ASSIGNMENT »
When a line in the listing contains the string "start", pick it out and copy it.

SOURCE DATA »
○ ○ ○

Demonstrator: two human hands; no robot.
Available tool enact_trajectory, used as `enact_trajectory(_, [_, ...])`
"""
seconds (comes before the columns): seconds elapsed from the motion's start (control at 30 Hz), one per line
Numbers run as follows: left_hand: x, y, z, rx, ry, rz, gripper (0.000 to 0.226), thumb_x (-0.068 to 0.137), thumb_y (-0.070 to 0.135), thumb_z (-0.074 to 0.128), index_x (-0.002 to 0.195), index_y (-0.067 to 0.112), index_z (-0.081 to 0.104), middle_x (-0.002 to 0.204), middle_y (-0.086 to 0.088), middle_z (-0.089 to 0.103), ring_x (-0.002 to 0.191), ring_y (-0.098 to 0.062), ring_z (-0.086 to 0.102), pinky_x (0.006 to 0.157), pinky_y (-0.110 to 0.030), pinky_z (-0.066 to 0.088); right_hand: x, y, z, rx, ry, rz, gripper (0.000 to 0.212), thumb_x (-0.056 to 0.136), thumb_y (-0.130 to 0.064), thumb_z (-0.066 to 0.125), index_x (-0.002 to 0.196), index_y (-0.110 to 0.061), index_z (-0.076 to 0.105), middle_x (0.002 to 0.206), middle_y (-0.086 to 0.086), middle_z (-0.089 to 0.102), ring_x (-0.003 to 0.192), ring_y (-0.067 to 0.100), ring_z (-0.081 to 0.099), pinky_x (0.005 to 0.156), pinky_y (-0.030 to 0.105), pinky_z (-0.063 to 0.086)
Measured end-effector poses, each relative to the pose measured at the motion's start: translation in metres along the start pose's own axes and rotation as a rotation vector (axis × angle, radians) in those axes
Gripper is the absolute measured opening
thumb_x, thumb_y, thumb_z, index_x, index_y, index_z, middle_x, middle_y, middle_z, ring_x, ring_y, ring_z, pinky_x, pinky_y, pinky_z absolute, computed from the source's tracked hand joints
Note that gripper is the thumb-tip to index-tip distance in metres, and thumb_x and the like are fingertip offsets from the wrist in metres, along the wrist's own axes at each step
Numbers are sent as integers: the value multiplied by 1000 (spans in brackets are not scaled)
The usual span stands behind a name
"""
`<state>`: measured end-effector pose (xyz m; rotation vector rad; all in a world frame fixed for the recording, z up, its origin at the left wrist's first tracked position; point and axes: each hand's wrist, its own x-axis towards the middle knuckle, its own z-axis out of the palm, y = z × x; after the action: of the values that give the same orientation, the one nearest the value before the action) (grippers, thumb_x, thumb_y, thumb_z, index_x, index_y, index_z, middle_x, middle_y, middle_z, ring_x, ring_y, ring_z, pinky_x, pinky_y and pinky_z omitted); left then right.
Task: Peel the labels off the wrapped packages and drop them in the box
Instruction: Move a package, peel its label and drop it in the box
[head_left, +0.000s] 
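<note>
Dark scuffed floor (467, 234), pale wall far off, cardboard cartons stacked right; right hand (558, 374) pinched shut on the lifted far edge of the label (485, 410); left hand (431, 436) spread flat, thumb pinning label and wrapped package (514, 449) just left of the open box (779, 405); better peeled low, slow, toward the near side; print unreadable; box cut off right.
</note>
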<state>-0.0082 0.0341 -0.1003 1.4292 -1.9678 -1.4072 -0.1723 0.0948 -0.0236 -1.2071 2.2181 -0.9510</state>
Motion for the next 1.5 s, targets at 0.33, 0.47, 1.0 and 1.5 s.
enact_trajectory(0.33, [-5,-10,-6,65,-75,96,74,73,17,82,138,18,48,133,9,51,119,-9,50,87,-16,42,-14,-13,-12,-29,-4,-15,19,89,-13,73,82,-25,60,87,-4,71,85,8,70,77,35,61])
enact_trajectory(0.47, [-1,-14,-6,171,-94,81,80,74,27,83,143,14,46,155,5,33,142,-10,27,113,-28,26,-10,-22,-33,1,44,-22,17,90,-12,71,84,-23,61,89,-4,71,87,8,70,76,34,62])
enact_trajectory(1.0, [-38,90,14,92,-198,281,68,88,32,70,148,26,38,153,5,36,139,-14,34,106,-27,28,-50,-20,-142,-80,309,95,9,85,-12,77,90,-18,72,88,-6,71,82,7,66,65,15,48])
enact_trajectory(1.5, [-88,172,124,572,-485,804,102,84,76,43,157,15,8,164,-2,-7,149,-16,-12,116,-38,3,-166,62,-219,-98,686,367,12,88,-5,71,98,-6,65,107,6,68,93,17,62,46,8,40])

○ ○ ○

EXPECTED ANSWER »
seconds (comes before the columns): seconds elapsed from the motion's start (control at 30 Hz), one per line
Measured end-effector poses, each relative to the pose measured at the motion's start: translation in metres along the start pose's own axes and rotation as a rotation vector (axis × angle, radians) in those axes

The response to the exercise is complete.